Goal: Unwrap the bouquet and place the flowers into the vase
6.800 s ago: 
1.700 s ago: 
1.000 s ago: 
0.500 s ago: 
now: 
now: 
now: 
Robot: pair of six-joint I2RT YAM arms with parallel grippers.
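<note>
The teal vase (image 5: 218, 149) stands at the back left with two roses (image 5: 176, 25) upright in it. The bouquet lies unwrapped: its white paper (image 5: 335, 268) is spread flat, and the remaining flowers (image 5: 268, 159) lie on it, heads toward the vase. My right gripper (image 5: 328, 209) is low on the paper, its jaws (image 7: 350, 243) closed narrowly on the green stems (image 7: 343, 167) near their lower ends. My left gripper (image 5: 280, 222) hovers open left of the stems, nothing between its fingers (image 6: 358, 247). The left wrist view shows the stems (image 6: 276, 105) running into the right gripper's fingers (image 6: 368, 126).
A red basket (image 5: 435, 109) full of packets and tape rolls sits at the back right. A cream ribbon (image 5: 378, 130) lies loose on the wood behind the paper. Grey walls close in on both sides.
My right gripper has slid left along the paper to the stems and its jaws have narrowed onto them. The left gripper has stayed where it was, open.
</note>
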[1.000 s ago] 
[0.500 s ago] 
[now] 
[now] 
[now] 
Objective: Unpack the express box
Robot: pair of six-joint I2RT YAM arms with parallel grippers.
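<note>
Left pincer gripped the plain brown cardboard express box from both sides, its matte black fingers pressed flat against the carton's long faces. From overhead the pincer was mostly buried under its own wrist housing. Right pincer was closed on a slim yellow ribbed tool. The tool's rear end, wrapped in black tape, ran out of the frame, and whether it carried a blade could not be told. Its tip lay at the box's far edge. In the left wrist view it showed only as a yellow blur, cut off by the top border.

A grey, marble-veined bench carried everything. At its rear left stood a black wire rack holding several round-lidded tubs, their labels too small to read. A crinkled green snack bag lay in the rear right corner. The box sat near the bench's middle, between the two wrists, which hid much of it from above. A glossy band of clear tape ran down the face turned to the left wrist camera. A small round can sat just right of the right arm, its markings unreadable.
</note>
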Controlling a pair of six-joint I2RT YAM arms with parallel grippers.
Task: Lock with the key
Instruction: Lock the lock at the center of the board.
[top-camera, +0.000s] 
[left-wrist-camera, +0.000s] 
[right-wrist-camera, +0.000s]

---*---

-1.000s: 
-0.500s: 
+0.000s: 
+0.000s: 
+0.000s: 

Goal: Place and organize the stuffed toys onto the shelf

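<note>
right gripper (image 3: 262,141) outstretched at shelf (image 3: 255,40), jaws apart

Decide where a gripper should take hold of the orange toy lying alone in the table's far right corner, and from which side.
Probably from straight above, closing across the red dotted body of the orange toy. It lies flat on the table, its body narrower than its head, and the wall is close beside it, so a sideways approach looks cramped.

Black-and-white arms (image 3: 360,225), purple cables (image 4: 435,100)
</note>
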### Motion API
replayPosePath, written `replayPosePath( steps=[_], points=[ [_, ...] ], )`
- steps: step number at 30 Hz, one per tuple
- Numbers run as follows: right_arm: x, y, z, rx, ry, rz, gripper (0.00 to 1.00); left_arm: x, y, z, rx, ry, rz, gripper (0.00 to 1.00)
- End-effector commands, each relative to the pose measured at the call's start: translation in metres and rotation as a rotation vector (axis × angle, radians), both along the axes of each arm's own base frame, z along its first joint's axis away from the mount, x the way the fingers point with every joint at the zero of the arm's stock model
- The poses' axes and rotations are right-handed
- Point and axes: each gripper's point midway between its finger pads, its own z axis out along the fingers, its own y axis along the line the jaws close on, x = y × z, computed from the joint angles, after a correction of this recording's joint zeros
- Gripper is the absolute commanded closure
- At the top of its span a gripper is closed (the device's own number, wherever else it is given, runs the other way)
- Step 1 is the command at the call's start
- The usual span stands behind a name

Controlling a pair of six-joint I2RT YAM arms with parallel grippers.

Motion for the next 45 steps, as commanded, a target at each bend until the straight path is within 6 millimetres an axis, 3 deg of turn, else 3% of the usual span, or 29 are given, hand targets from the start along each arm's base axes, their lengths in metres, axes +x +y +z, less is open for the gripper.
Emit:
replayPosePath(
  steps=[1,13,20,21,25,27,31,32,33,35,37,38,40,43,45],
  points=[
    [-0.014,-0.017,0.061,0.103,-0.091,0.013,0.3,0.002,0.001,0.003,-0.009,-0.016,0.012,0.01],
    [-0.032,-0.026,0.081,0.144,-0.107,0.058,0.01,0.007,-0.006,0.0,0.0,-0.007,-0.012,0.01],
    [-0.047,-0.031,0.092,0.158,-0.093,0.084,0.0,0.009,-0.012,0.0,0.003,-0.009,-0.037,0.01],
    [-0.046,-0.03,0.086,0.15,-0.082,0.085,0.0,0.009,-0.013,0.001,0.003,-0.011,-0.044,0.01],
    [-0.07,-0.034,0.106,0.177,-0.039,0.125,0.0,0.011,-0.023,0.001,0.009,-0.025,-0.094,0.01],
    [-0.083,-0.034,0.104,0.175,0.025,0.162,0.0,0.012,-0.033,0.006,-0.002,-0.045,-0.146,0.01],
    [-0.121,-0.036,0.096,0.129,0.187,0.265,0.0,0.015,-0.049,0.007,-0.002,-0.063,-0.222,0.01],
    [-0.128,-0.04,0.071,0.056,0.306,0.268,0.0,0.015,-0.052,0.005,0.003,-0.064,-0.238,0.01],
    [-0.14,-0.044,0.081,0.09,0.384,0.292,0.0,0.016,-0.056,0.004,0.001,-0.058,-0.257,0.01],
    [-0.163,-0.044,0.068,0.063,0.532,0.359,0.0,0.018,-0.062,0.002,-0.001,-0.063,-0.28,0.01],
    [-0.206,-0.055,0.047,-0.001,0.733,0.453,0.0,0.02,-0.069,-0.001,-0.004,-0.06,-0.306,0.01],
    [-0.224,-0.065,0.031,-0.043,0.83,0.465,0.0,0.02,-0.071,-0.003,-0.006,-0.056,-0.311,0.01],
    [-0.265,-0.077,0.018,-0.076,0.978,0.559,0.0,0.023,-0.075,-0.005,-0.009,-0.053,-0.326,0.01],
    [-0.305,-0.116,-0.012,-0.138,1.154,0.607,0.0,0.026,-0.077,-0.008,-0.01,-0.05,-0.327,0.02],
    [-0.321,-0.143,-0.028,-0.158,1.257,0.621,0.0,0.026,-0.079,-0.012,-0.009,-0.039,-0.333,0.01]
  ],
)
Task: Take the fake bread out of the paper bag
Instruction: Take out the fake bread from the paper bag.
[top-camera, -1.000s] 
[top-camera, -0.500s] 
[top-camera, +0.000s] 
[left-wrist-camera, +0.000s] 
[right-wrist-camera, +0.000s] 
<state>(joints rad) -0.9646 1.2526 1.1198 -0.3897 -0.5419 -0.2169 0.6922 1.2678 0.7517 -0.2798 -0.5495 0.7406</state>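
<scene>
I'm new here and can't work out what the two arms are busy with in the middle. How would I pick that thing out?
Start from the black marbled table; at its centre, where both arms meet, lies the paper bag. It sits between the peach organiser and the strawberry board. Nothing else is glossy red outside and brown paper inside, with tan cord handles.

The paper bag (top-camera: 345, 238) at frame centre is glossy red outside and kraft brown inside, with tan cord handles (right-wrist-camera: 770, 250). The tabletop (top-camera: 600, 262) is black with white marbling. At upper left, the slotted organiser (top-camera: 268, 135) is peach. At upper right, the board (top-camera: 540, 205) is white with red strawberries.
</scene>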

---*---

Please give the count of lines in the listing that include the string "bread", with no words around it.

Result
2